§ Work item: The full listing is to be returned exactly as given, but without pictures.

§ Data:
----

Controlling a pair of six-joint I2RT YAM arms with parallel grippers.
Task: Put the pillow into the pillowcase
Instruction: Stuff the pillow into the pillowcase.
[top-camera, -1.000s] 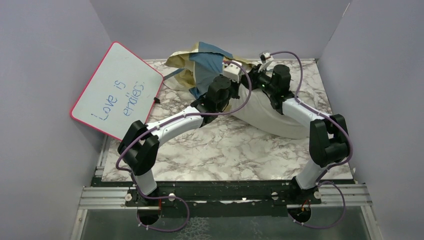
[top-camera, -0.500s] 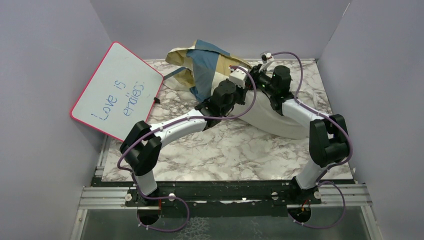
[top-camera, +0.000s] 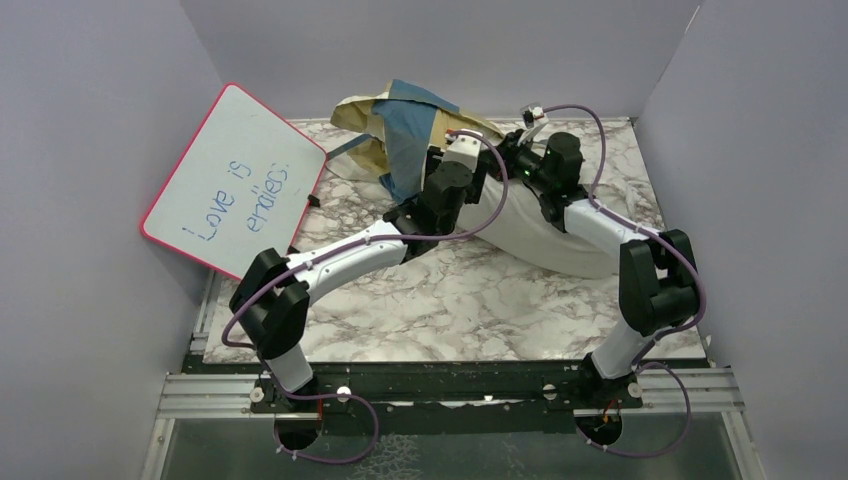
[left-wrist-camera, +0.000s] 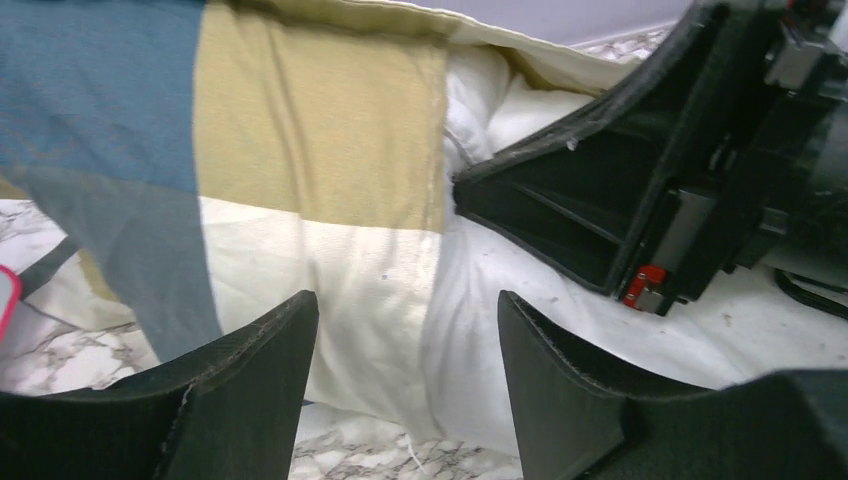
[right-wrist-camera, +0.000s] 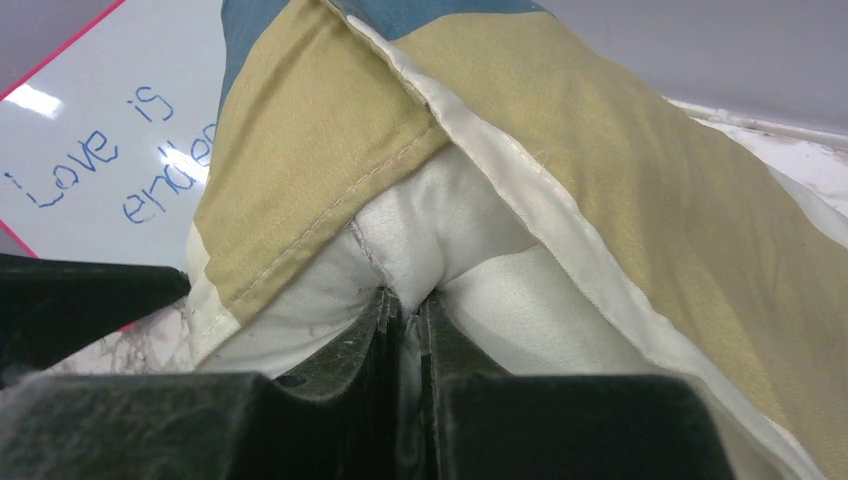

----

§ Exercise response:
Controlling a pair of six-joint I2RT YAM arms with parallel grippers.
Task: Put the pillow into the pillowcase
Instruction: Stuff the pillow into the pillowcase.
[top-camera, -1.000s] 
[top-camera, -0.500s] 
[top-camera, +0.000s] 
[left-wrist-camera, +0.000s] 
[right-wrist-camera, +0.000s] 

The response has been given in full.